▶ Prompt
From the listing below, reproduce word for word the part that opens with the line containing "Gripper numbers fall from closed" and closes with the line containing "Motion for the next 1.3"; reproduce nothing else.

▶ Dataset entries
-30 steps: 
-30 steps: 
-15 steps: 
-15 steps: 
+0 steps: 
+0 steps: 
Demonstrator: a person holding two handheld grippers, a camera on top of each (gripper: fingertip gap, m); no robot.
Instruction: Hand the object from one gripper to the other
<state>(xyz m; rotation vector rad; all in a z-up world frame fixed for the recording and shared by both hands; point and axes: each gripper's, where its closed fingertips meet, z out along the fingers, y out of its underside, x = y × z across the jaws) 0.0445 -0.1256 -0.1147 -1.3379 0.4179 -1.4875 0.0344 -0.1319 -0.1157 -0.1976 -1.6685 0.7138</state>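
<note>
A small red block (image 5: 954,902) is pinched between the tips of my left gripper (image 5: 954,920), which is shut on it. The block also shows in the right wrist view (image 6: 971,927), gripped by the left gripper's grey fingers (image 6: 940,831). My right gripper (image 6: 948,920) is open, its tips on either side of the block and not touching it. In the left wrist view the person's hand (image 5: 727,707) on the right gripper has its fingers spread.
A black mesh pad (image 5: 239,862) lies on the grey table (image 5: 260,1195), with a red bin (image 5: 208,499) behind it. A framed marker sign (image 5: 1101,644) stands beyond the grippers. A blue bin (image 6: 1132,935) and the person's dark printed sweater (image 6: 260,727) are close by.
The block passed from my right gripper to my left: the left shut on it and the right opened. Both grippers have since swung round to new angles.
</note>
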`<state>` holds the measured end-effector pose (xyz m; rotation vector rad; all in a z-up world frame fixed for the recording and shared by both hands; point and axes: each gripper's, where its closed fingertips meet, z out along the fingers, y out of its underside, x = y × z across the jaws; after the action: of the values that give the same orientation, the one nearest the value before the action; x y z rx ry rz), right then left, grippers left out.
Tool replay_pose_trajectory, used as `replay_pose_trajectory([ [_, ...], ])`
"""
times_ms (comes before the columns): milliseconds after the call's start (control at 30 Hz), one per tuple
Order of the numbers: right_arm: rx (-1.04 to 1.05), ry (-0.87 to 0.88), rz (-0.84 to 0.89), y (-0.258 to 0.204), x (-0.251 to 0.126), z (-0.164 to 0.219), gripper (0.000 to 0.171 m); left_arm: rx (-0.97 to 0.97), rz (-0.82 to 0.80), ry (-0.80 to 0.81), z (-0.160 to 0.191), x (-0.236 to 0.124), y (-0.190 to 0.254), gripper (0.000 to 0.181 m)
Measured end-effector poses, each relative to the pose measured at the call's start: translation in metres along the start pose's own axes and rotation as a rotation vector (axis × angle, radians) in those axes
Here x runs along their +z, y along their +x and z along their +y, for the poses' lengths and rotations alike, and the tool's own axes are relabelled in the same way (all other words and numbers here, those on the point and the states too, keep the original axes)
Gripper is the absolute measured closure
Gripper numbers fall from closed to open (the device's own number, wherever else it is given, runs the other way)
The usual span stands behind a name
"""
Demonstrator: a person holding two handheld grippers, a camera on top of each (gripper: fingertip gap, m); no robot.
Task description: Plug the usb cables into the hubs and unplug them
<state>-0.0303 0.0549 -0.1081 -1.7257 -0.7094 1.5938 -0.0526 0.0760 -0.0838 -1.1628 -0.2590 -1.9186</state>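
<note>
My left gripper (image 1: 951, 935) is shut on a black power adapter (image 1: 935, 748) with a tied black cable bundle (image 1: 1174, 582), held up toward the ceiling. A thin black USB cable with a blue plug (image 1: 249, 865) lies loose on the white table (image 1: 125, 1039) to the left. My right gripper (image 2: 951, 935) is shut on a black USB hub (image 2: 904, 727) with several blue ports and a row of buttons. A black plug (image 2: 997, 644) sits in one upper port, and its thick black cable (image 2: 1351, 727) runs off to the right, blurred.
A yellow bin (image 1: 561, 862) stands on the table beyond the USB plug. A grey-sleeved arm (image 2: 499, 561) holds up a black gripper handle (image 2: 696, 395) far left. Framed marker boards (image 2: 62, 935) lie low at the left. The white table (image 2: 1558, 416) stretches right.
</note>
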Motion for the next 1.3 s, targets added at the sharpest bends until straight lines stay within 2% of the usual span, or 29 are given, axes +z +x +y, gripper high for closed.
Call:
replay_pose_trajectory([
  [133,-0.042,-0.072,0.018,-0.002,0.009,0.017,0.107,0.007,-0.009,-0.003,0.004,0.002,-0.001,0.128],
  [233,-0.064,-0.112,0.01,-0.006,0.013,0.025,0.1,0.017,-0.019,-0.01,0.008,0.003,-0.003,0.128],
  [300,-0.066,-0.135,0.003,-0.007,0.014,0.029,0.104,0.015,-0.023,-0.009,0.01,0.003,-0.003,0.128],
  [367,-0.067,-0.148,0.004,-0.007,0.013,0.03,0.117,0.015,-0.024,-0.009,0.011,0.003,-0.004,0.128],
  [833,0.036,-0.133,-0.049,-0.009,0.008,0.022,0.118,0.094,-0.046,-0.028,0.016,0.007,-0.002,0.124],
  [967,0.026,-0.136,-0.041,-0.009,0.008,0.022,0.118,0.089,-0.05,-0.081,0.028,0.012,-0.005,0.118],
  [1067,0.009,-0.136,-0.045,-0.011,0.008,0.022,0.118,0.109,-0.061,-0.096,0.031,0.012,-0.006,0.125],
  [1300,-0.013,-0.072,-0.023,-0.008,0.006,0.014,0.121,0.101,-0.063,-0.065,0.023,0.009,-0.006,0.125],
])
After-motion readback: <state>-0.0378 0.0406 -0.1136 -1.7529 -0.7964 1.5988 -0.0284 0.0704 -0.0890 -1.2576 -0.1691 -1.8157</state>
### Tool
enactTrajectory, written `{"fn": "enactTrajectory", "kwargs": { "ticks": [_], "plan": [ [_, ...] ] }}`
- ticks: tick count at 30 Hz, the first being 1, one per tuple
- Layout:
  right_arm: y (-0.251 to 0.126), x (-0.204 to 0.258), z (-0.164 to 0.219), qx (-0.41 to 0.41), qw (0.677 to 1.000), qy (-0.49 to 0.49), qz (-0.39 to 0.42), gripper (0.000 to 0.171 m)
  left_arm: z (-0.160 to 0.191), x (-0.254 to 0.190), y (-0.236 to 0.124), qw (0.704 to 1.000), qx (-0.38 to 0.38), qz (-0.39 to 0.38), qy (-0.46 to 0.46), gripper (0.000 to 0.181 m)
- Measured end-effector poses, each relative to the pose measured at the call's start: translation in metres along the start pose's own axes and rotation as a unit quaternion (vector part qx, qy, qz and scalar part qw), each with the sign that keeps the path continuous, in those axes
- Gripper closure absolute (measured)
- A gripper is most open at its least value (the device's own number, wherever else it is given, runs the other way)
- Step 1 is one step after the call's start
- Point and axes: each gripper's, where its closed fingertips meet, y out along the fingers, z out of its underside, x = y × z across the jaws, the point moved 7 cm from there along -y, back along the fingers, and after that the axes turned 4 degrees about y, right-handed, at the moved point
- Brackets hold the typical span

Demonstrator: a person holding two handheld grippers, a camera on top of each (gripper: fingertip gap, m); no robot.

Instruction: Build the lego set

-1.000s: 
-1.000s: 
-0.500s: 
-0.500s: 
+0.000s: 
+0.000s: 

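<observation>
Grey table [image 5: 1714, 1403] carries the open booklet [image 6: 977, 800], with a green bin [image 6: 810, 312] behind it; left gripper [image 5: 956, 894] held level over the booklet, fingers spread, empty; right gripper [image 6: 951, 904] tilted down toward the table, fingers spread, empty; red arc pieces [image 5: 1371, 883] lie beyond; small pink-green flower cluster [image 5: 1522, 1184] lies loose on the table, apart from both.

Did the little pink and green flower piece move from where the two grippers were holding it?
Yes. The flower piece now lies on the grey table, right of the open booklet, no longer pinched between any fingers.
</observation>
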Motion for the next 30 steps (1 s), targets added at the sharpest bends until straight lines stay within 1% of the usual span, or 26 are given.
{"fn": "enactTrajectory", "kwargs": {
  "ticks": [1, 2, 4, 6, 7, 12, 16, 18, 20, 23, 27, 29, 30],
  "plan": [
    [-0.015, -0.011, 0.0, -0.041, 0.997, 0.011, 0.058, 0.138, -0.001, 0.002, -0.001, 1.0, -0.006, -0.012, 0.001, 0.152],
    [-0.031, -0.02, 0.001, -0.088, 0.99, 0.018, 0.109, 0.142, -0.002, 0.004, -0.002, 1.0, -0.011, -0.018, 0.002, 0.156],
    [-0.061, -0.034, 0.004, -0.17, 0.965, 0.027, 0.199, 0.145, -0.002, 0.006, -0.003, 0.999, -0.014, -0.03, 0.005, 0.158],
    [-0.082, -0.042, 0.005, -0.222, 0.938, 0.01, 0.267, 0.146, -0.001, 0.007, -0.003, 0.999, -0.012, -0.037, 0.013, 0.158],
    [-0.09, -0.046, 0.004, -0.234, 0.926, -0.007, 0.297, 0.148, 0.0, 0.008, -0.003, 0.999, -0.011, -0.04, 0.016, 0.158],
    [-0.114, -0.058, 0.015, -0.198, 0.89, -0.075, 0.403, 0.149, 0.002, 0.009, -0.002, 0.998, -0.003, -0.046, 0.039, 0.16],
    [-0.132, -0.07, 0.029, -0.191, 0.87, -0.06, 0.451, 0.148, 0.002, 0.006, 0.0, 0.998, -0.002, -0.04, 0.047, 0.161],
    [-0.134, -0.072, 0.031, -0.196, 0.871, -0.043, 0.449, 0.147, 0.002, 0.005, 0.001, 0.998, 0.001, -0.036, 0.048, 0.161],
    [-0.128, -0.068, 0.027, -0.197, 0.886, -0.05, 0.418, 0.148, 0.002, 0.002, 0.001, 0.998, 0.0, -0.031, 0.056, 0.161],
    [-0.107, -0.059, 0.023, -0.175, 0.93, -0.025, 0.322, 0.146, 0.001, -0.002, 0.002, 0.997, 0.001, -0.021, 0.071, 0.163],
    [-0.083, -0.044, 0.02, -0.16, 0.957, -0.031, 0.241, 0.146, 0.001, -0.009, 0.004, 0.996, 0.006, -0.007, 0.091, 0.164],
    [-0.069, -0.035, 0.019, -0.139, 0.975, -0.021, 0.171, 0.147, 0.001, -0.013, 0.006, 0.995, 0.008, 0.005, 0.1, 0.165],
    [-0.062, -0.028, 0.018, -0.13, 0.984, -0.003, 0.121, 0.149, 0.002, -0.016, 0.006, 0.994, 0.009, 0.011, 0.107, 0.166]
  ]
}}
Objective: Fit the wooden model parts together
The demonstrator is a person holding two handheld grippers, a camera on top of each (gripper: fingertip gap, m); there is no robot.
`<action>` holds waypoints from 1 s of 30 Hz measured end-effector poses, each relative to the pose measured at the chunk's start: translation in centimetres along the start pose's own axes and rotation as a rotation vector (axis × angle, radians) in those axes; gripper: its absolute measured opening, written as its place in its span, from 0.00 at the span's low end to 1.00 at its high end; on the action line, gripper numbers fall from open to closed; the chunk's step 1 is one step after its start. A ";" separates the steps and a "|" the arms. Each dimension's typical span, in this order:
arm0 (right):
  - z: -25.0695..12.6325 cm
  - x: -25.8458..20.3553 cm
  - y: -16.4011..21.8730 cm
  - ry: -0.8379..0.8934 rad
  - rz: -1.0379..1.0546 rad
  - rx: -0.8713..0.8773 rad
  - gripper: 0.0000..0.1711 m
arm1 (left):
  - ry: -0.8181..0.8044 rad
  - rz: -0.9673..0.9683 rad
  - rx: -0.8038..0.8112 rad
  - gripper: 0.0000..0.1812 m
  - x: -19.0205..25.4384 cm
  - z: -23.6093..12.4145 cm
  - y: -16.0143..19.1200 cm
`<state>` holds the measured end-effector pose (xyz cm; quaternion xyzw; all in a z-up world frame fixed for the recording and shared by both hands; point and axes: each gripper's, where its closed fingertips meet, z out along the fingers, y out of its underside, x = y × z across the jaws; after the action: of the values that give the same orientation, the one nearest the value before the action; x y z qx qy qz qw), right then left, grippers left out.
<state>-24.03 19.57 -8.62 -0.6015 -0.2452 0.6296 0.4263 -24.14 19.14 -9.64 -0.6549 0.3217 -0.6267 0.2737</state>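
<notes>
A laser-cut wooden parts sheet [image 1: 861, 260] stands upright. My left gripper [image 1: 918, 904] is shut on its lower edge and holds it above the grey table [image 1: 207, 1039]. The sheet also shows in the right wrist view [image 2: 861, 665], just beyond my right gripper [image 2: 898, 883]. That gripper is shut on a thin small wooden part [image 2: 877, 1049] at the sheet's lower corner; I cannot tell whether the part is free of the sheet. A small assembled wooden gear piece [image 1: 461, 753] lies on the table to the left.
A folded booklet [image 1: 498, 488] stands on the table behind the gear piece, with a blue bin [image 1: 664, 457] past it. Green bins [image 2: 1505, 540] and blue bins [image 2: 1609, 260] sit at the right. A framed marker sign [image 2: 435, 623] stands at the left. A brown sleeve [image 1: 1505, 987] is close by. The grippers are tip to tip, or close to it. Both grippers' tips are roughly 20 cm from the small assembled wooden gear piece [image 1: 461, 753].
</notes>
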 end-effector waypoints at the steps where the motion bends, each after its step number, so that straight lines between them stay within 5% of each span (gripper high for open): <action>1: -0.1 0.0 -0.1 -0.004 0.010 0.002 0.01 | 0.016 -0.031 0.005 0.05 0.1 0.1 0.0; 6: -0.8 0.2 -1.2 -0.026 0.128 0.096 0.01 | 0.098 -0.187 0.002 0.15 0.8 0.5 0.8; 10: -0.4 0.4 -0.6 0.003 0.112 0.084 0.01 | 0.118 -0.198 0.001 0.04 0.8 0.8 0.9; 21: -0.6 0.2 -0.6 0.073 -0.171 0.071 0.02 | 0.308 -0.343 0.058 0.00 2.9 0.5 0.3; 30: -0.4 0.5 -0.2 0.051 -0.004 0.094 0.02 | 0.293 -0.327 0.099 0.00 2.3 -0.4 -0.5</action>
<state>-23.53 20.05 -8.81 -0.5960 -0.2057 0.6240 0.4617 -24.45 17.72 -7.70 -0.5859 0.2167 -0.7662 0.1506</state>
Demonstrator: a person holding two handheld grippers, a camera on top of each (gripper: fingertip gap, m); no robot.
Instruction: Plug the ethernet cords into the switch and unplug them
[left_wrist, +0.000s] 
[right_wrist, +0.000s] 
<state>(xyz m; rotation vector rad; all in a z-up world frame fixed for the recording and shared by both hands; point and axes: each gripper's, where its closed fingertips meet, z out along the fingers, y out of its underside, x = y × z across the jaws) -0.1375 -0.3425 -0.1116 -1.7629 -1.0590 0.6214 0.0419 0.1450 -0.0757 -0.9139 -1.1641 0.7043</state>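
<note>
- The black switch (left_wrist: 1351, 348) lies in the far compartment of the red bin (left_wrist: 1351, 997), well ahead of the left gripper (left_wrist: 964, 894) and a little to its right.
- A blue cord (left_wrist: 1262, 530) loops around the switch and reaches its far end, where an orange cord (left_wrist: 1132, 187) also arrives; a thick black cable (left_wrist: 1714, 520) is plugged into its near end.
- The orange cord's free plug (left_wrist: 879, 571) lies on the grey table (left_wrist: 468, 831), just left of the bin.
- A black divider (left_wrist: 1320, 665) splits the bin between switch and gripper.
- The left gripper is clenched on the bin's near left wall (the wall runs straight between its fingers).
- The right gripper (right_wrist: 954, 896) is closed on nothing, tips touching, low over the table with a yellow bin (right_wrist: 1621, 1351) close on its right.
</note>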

▶ Result of this exercise
Gripper numbers fall from closed to open (the device's own number, wherever else it is given, runs the other way)
The usual span stands behind a name
"""
Demonstrator: a person holding two handheld grippers, a camera on top of each (gripper: fingertip gap, m); no robot.
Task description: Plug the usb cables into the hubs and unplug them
<state>-0.0303 0.0549 -0.1081 -1.7257 -0.7094 1.5938 -0.0526 0.0760 -0.0838 -1.1628 -0.2590 -1.9186</state>
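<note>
My left gripper (image 1: 951, 935) is shut on a black power adapter (image 1: 935, 748) with a tied black cable bundle (image 1: 1174, 582), held up toward the ceiling. A thin black USB cable with a blue plug (image 1: 249, 865) lies loose on the white table (image 1: 125, 1039) to the left. My right gripper (image 2: 951, 935) is shut on a black USB hub (image 2: 904, 727) with several blue ports and a row of buttons. A black plug (image 2: 997, 644) sits in one upper port, and its thick black cable (image 2: 1351, 727) runs off to the right, blurred.
A yellow bin (image 1: 561, 862) stands on the table beyond the USB plug. A grey-sleeved arm (image 2: 499, 561) holds up a black gripper handle (image 2: 696, 395) far left. Framed marker boards (image 2: 62, 935) lie low at the left. The white table (image 2: 1558, 416) stretches right.
</note>
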Motion for the next 1.3 s, targets added at the sharpest bends until straight lines stay within 2% of the usual span, or 29 are given, axes +z +x +y, gripper high for closed.

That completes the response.